**WORK TASK:**
Note each line in the data below that holds "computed", and copy it.

**MATERIALS PROVIDED:**
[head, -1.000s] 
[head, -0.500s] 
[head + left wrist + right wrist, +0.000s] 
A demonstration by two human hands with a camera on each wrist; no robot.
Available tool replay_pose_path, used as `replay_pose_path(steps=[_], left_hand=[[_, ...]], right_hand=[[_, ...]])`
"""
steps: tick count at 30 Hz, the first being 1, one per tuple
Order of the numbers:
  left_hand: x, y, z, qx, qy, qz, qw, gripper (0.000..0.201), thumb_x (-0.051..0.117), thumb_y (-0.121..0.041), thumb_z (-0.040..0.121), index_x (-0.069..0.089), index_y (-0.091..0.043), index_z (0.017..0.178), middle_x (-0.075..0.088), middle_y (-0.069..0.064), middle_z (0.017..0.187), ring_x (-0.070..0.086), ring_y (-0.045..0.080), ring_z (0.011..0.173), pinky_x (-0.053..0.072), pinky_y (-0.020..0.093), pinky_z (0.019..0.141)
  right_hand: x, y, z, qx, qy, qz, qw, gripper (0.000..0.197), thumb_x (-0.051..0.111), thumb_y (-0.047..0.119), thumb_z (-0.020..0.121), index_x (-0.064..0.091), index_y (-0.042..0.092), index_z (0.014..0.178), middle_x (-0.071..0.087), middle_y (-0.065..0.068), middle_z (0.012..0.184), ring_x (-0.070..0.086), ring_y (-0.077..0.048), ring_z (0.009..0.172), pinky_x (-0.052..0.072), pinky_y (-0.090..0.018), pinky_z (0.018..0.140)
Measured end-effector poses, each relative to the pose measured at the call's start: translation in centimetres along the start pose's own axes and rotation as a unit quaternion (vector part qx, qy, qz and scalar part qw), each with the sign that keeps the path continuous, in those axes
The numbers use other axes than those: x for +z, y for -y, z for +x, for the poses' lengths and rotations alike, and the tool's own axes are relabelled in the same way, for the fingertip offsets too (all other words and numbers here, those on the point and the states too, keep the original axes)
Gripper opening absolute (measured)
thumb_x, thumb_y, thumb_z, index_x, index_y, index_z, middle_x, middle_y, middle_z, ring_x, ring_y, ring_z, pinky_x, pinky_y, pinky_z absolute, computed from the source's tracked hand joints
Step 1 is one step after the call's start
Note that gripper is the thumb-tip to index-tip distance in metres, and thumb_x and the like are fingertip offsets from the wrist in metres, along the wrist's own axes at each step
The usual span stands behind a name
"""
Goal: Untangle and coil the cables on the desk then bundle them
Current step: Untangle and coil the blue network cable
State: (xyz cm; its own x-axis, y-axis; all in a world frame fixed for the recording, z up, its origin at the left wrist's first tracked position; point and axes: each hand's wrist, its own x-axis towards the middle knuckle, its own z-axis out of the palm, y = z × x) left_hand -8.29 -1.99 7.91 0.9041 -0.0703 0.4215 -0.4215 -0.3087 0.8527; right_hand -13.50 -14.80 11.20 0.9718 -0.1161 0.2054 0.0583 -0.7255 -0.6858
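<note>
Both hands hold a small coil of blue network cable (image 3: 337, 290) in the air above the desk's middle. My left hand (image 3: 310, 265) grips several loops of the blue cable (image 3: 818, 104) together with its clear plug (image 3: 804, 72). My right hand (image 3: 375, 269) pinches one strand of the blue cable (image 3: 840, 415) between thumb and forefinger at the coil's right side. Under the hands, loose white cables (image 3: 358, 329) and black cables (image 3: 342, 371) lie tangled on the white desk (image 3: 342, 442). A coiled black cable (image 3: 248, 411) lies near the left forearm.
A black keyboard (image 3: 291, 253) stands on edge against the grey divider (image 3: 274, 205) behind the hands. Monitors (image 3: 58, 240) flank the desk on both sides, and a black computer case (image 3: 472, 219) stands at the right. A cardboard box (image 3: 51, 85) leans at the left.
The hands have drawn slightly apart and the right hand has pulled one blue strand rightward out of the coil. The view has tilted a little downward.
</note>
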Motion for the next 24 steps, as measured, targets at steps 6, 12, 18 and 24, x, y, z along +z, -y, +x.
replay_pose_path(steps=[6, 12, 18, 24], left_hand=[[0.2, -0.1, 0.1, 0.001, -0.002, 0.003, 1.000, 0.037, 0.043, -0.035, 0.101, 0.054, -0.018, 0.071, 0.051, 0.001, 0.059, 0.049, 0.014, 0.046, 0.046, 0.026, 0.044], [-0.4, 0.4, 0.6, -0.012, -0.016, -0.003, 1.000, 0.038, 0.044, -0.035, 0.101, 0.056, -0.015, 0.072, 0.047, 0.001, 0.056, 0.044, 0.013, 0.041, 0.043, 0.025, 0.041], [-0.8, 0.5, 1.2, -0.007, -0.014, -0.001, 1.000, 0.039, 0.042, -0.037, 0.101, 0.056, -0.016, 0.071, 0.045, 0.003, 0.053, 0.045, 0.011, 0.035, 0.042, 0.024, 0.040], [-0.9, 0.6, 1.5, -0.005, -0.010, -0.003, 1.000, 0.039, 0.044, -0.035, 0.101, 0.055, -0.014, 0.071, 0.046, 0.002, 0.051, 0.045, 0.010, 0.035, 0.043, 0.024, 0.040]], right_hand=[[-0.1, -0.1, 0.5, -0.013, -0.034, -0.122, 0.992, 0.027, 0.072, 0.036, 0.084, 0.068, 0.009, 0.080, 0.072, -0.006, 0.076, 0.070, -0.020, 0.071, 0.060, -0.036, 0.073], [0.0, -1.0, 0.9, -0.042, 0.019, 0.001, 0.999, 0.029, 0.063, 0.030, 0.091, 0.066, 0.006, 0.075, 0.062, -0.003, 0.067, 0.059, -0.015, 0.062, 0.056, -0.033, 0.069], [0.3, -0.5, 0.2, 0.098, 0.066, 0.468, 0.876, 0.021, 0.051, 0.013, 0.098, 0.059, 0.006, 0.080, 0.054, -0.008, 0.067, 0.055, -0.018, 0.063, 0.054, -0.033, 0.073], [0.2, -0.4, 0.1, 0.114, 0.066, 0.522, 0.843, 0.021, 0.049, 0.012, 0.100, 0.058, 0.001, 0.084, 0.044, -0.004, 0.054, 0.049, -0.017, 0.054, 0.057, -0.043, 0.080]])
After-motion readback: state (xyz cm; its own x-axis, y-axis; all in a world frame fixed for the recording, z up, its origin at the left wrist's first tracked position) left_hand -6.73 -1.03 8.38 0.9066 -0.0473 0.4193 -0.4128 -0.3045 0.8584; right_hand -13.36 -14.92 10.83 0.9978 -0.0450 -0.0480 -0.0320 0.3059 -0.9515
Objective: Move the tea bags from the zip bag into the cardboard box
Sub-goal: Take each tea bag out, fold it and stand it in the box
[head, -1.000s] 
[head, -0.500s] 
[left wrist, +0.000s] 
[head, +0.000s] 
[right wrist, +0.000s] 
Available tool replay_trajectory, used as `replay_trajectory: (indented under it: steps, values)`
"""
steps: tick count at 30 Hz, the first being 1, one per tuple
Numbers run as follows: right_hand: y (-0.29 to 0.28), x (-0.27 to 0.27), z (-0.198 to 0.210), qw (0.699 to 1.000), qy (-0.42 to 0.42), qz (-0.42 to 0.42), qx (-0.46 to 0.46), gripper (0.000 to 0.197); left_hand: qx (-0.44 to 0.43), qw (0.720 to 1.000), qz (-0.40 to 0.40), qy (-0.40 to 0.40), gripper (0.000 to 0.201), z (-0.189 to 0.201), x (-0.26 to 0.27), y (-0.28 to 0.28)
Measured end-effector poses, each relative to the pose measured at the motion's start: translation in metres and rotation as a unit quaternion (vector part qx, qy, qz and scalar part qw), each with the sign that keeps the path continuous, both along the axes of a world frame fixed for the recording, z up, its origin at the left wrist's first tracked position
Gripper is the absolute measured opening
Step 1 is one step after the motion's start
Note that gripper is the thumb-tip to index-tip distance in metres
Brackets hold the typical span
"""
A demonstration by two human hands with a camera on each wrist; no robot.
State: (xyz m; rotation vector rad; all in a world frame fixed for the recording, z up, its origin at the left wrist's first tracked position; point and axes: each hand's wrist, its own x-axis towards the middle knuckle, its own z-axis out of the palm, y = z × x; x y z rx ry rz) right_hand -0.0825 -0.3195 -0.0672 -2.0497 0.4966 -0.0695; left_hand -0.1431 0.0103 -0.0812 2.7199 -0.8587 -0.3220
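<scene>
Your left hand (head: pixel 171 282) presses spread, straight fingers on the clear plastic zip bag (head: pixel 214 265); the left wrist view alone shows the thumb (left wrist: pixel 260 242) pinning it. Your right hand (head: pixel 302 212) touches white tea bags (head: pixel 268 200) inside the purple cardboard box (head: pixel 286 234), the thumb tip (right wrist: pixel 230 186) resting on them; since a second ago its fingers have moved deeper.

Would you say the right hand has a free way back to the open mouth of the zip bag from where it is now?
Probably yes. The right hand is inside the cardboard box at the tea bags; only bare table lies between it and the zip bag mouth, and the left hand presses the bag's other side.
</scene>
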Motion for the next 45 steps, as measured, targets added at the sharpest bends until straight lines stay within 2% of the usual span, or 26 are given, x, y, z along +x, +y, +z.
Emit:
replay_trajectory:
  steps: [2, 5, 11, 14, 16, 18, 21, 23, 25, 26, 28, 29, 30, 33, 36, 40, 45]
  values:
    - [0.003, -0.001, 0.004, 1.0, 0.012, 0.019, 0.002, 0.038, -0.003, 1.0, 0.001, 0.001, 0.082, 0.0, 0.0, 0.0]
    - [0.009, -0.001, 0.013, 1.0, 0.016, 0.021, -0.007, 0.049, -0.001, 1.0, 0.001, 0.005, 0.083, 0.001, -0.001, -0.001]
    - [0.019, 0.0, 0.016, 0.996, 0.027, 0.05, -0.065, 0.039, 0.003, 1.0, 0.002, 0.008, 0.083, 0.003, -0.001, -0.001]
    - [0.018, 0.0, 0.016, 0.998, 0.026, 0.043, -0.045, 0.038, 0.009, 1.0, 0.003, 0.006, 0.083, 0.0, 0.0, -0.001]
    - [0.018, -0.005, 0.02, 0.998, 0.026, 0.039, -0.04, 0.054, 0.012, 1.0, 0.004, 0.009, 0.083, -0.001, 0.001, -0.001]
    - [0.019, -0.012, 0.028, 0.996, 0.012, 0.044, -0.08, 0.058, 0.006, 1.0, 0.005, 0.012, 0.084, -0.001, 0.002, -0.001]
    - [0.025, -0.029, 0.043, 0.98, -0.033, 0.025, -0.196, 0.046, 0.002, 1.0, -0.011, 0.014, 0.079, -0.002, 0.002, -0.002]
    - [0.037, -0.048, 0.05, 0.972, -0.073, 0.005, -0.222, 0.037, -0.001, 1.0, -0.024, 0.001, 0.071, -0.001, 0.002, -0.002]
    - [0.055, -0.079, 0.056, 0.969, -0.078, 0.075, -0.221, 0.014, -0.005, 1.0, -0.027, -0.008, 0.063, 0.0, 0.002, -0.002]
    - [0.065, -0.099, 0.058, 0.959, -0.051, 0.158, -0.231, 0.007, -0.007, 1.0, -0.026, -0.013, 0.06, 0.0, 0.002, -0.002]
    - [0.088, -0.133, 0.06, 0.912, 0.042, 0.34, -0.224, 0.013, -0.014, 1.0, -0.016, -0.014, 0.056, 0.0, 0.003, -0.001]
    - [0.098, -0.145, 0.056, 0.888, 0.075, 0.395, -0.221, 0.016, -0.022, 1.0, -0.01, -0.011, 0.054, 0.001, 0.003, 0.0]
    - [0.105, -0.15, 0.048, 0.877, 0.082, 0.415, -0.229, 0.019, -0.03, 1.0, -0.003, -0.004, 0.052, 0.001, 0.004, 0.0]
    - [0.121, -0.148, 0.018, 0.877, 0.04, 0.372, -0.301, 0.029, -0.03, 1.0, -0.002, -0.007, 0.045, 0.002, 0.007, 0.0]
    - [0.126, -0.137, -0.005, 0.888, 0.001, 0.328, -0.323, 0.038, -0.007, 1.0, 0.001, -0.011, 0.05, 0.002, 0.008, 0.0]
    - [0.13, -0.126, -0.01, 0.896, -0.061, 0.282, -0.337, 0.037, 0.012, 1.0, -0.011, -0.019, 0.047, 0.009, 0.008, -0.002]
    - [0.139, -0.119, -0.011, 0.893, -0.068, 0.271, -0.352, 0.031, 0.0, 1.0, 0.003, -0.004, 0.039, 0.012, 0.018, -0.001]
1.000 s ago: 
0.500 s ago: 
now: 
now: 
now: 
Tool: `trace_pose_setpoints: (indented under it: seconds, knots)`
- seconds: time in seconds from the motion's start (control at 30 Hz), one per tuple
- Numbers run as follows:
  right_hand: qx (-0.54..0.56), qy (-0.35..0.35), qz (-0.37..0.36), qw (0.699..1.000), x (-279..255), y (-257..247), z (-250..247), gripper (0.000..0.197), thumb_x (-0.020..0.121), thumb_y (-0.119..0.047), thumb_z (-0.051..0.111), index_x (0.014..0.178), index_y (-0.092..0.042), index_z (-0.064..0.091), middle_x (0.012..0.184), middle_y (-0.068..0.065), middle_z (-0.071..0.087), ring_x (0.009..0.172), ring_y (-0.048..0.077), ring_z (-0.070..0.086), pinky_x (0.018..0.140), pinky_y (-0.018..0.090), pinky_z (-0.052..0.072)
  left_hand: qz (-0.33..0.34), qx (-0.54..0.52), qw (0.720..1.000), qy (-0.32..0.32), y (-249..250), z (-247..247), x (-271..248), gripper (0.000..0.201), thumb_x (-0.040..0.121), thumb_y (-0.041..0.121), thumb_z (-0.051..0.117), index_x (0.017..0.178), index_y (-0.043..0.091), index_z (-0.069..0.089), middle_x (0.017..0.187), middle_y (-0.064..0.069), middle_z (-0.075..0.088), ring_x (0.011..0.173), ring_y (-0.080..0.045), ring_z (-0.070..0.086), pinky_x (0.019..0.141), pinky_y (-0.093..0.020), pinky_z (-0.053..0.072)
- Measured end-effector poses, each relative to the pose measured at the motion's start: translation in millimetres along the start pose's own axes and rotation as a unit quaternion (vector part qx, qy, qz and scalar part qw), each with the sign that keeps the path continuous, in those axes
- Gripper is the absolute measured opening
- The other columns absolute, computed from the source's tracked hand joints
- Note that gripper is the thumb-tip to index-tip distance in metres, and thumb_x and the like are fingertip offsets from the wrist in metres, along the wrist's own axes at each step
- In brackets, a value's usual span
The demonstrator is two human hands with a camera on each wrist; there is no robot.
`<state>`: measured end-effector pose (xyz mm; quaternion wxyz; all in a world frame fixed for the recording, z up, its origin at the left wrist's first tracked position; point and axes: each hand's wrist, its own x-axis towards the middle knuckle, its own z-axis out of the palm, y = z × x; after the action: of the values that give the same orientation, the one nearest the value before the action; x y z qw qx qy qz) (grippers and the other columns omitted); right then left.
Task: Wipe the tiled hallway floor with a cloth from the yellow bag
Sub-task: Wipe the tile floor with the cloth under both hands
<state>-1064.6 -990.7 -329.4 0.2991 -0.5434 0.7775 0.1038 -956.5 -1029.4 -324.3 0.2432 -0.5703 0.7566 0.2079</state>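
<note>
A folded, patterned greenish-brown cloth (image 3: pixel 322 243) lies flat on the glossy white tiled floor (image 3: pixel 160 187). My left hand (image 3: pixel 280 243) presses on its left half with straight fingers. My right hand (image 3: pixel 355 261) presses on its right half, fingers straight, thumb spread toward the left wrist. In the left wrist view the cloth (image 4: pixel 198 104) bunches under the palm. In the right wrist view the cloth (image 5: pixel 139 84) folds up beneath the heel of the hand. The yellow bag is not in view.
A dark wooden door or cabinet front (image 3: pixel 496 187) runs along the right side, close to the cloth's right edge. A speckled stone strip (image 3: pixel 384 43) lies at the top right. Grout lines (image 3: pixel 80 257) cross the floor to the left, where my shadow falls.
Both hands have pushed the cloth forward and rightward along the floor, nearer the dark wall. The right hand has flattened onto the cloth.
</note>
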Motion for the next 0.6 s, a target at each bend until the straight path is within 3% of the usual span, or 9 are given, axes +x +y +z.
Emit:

**EXPECTED OUTPUT:**
thumb_x, thumb_y, thumb_z, index_x, index_y, index_z, middle_x, middle_y, middle_z, ring_x, ring_y, ring_z, pinky_x, pinky_y, pinky_z absolute, computed from the source's tracked hand joints
- The other columns absolute, computed from the source's tracked hand joints

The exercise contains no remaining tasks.